What the exercise asks:
Could the data below be retyped exactly, without its pictures?

──────────────────────────────

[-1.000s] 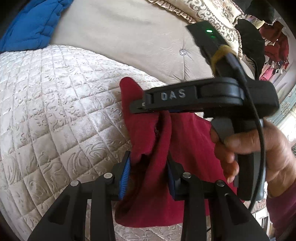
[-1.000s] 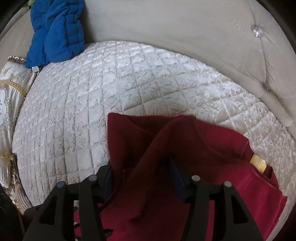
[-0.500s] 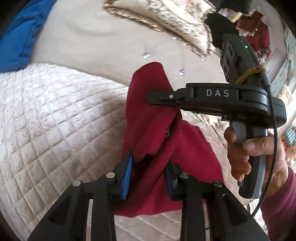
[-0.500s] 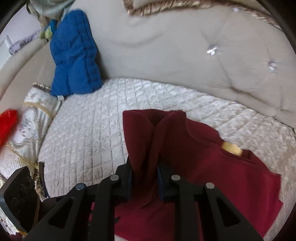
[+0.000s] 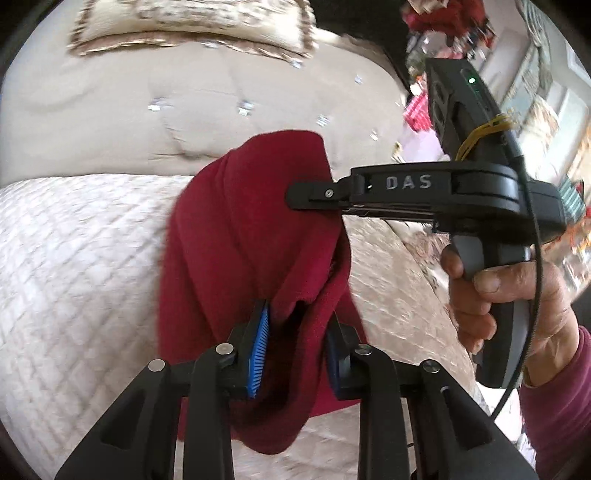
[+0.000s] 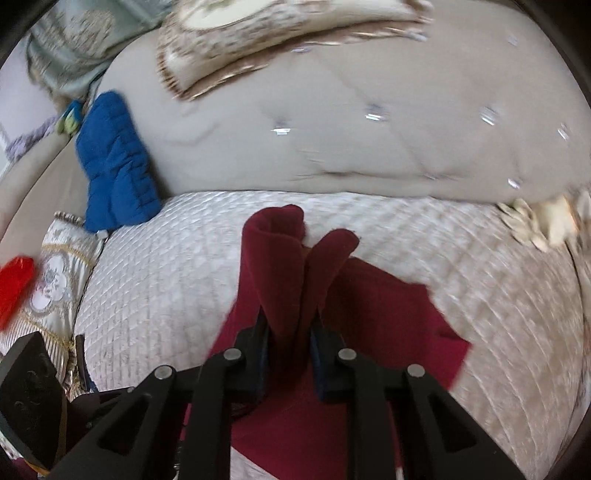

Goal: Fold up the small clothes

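Observation:
A dark red garment [image 5: 240, 229] is partly lifted off the quilted cream cover [image 5: 74, 258]. In the left wrist view my left gripper [image 5: 297, 332] has a bunched fold of it between its blue pads; the jaws are still closing and the cloth hangs from them. My right gripper [image 5: 295, 192] shows side-on beside it, held by a hand [image 5: 517, 306], its tips against the raised red edge. In the right wrist view the right gripper [image 6: 290, 332] pinches two upright folds of the garment [image 6: 388, 314], jaws still closing, the rest trailing on the cover [image 6: 166, 258].
A beige tufted backrest [image 6: 369, 140] rises behind the cover, with a patterned cushion [image 6: 258, 29] on top. A blue padded garment [image 6: 114, 166] leans at the left, next to another cushion [image 6: 55, 280] and something bright red [image 6: 14, 284].
Both grippers have risen and moved, drawing the red garment up off the cover. Their jaws have narrowed onto the cloth, and the raised folds stand taller than before.

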Motion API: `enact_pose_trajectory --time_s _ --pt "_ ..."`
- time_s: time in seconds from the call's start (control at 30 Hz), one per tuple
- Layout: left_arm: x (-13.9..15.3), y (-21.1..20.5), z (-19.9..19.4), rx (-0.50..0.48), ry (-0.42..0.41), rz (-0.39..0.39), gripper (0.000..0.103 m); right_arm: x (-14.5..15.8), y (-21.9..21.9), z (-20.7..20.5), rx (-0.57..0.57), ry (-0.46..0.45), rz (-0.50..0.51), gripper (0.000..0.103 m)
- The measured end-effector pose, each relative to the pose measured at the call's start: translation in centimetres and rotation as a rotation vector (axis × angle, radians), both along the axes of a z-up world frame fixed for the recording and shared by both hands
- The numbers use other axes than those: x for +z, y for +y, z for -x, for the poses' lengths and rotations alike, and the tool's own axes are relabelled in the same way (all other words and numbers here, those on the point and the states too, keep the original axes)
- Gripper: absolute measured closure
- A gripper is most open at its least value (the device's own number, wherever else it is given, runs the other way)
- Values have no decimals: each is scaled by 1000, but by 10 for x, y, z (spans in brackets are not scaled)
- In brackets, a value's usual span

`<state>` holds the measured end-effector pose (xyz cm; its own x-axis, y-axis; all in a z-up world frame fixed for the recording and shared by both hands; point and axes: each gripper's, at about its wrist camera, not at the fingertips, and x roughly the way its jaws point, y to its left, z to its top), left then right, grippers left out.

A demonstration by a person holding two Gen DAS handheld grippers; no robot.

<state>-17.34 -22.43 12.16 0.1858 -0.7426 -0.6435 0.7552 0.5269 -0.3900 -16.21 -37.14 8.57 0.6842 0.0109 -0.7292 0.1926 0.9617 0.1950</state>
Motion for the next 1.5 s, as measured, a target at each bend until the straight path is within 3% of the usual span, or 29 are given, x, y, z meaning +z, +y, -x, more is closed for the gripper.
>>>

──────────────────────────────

Solution to the exercise:
[-1.000s] 
[-1.000s] 
[-0.500s] 
[-0.500s] 
[+0.000s] 
[+0.000s] 

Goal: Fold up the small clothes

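Observation:
A dark red garment [image 5: 240, 229] is partly lifted off the quilted cream cover [image 5: 74, 258]. In the left wrist view my left gripper [image 5: 297, 332] has a bunched fold of it between its blue pads; the jaws are still closing and the cloth hangs from them. My right gripper [image 5: 295, 192] shows side-on beside it, held by a hand [image 5: 517, 306], its tips against the raised red edge. In the right wrist view the right gripper [image 6: 290, 332] pinches two upright folds of the garment [image 6: 388, 314], jaws still closing, the rest trailing on the cover [image 6: 166, 258].
A beige tufted backrest [image 6: 369, 140] rises behind the cover, with a patterned cushion [image 6: 258, 29] on top. A blue padded garment [image 6: 114, 166] leans at the left, next to another cushion [image 6: 55, 280] and something bright red [image 6: 14, 284].
Both grippers have risen and moved, drawing the red garment up off the cover. Their jaws have narrowed onto the cloth, and the raised folds stand taller than before.
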
Motion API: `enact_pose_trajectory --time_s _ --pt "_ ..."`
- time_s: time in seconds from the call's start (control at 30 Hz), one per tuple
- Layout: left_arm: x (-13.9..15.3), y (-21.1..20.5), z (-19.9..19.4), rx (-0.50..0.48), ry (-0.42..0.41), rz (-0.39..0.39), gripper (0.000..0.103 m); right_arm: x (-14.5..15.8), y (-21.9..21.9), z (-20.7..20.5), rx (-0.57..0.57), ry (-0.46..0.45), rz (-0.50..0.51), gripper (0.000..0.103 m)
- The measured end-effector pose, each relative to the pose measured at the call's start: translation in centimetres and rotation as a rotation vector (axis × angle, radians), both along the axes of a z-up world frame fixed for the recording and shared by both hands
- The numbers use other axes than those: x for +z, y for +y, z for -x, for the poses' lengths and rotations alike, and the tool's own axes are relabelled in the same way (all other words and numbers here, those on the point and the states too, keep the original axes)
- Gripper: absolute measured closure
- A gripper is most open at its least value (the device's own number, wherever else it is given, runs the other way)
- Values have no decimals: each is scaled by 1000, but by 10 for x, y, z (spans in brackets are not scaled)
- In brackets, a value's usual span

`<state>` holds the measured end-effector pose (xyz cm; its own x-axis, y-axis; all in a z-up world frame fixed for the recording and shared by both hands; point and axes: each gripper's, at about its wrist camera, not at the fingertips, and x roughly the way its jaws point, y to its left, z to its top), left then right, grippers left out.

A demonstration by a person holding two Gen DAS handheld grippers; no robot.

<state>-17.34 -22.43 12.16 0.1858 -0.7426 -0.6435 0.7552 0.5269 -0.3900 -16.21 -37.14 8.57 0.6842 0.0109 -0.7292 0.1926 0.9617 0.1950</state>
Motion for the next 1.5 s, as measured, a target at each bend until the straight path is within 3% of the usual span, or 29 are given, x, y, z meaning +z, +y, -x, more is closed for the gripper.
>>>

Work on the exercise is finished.